International Workshop on Topological Data Analysis in Biomedicine (TDA-Bio)
Seattle, WA, October 2, 2016

Part of the 7th ACM Conference on Bioinformatics, Computational Biology, and Health Informatics (ACM-BCB)

Overview

Biomedical Informatics in the Big Data Era

Data sets of different forms in biomedical sciences have seen a huge increase in size and complexity in the past two decades. We have made substantial progress in various aspects of genomics, e.g., mapping of whole genomes of humans as well as other small and large species. Similarly, a lot has been explored in the scope of the sequence-to-structure-to-function paradigm for proteins. At the same time, current data challenges in biomedicine are much more diverse, as well as varied in scope. The sheer scale and diversity of data sources and types encountered in today's biomedical data sets often render the routine computational techniques ineffective.

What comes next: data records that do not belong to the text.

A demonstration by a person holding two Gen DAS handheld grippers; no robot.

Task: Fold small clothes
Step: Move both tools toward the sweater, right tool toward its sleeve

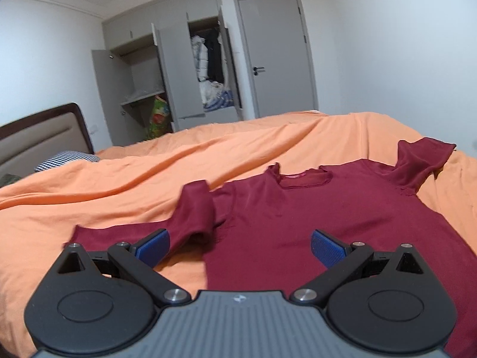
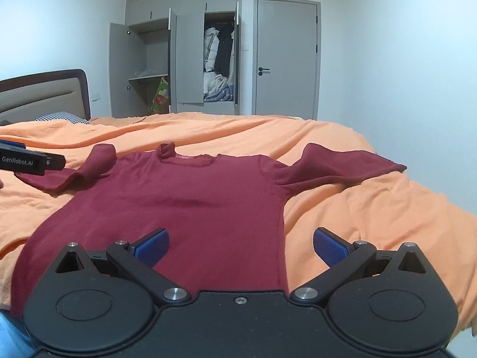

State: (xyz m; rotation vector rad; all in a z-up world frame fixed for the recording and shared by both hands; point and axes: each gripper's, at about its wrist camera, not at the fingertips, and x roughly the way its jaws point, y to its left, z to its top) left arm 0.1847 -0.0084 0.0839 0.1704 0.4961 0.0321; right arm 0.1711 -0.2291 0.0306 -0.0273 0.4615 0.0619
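Maroon shirt lies flat on the orange bed, left sleeve crumpled. Both grippers, left and right, hover with jaws apart; smooth that sleeve first, then pinch hem corners.

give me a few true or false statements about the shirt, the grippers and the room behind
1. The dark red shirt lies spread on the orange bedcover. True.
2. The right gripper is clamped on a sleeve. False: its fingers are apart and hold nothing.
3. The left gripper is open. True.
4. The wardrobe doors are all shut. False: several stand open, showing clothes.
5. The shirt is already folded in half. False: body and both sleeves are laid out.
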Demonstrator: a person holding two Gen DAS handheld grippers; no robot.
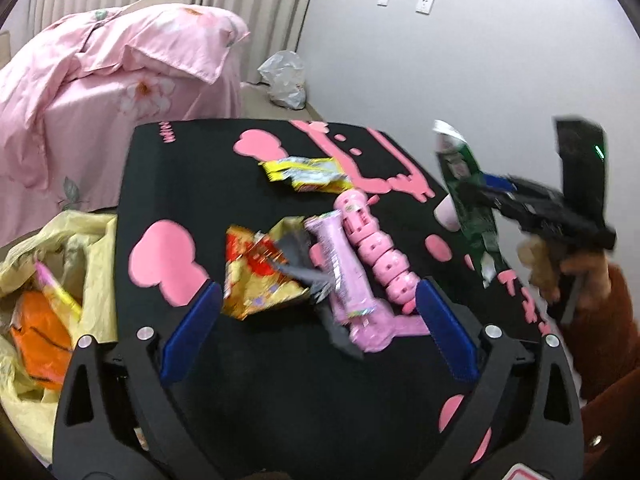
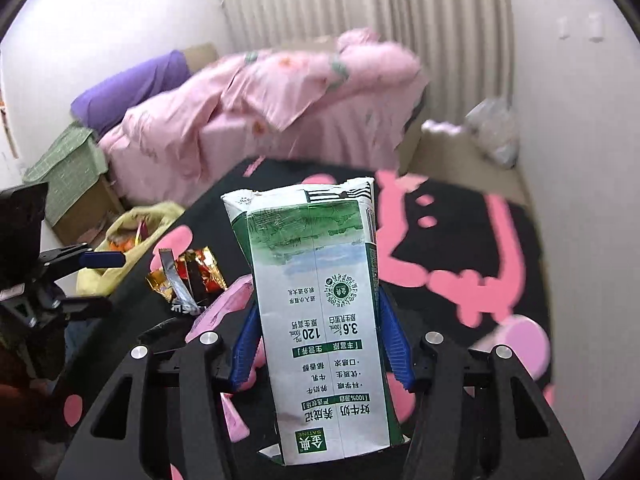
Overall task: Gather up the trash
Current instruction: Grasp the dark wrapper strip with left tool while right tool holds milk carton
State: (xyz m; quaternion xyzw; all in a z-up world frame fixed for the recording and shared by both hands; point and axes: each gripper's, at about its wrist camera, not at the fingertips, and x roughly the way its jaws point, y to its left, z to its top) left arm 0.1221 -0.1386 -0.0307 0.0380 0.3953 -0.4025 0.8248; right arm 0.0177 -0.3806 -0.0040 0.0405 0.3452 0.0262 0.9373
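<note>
In the right wrist view, the right gripper (image 2: 316, 336) is closed on a green and white milk carton (image 2: 320, 320), which fills the centre of the frame; the blue fingers (image 2: 246, 344) press on its two sides, and the carton is lifted above the black table (image 2: 460, 208) with pink shapes. In the left wrist view the same carton (image 1: 468, 200) is seen at the right of the frame, tilted, in the air above the right edge of the table. The left gripper (image 1: 318, 320) is wide open and holds nothing; its blue fingers (image 1: 192, 328) stand at the lower part of the frame, on both sides of a small heap of trash in the middle of the table. This heap has a red and gold wrapper (image 1: 256, 276), a long pink wrapper (image 1: 344, 276) and a pink bumpy tube (image 1: 384, 248) just beside it, all touching or overlapping. A yellow wrapper (image 1: 308, 174) lies apart, higher in the frame. At the lower left, beside the table, a yellow bag (image 1: 44, 276) is open with some trash already inside. Behind, at the upper left, there is a pink blanket (image 1: 100, 80).
</note>
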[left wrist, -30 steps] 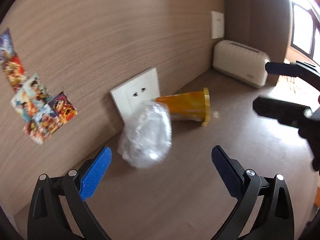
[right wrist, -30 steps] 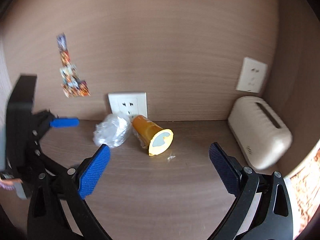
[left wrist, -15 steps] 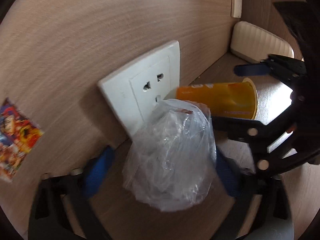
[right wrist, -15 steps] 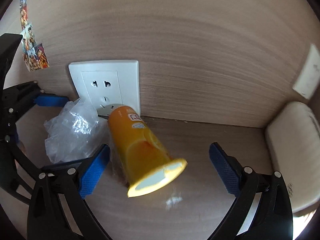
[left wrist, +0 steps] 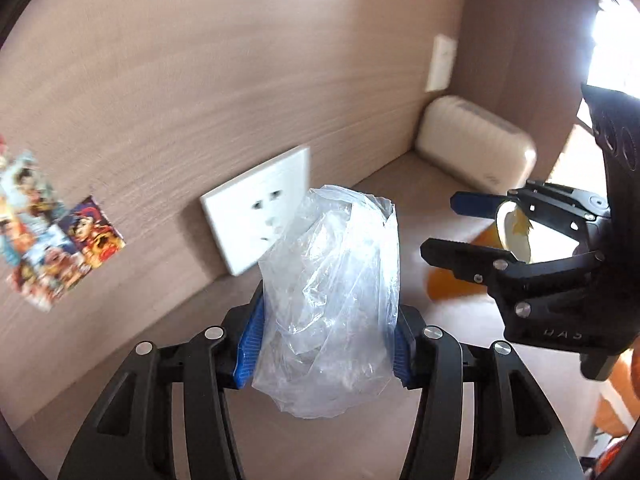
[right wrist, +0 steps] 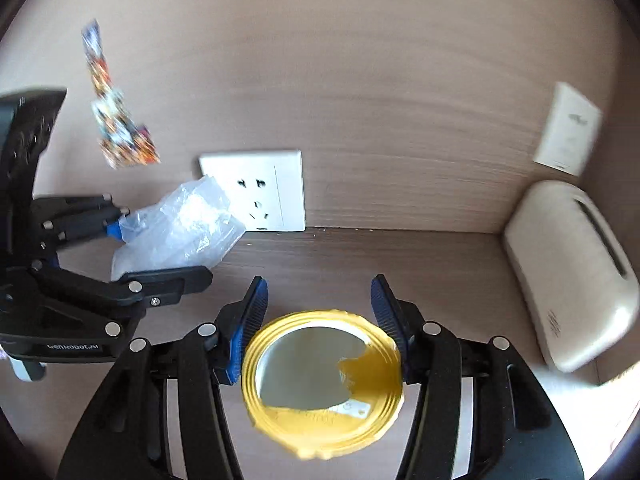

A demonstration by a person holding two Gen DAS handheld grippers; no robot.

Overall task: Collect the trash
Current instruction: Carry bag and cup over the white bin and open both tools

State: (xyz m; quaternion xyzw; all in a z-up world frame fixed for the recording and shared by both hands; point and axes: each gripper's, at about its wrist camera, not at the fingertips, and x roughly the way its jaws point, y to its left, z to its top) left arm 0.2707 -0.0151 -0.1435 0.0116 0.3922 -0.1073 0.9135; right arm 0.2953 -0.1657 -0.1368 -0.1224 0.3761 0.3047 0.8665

Recently, a suite of new techniques termed topological data analysis (TDA) has shown a lot of promise in discovering structure in large, high-dimensional, and diverse data sets that other traditional techniques could not find. The range of applications includes gene expression analysis, voting, and basketball players' performances, to name a few. This workshop will present a concise yet self-contained overview of the key aspects of TDA, with an eye toward motivating the application of these techniques to problems in bioinformatics and computational biology (BCB). While topological techniques have been applied previously in certain subfields of BCB (e.g., to model protein and DNA/RNA 3D structure), they have proved to be much more versatile and powerful than these applications might suggest. We aim to showcase the versatility and strength of this suite of techniques in this workshop.

Why Topology?

Topology is the branch of mathematics that studies the shapes of spaces, and how spaces are connected. Until recently, topology has concentrated mostly on abstractly defined shapes and surfaces. However, in the past two decades, there has been a concerted effort to adapt topological methods to various applications, one of which is the study of large and high-dimensional data sets.

There are many important properties of topology that make efficient extraction of patterns from large data sets possible. First, topology studies shapes in a coordinate free way. In other words, topological constructions will not depend on the coordinate system chosen, but only on the distances between points in the data set. This will enable comparison among data sets derived from different platforms or coordinate systems. Second, topological constructions are not sensitive to small changes in data, and are robust against noise. Third, topology works with compressed representations of spaces in the form of simplicial complexes (e.g., triangulations), which can be viewed as a form of compression that preserves information relevant to how points are connected. Topological methods are also known to be more sensitive to both large and small scale patterns than other more traditional techniques such as principal component analysis (PCA), multidimensional scaling (MDS), and cluster analysis. Further, the "shapes" of the topological representations (simplicial complexes in general) naturally lend themselves to insightful visualization.

The Workshop

This workshop will expose the audience to the key fundamental as well as computational aspects of topology. The speakers will introduce (within their talks) basic TDA concepts and techniques, such as simplicial complexes, homology, persistent homology, Reeb graphs and mapper. They will also present how these concepts and techniques have been, or potentially could be, employed to tackle interesting problems in several areas of BCB.



(source: PNAS)



(source: Nature Scientific Reports)

Tentative Schedule

Since TDA is a relatively new area to the ACM-BCB audience, our plan will be to maximize the involvement of the audience in the workshop. To this end, we plan a full day format, with two sessions. With an eye toward increasing the exposure to students and junior researchers, we plan to have a demo session. We will also have a panel discussion on the potential applications of TDA in the BCB domain.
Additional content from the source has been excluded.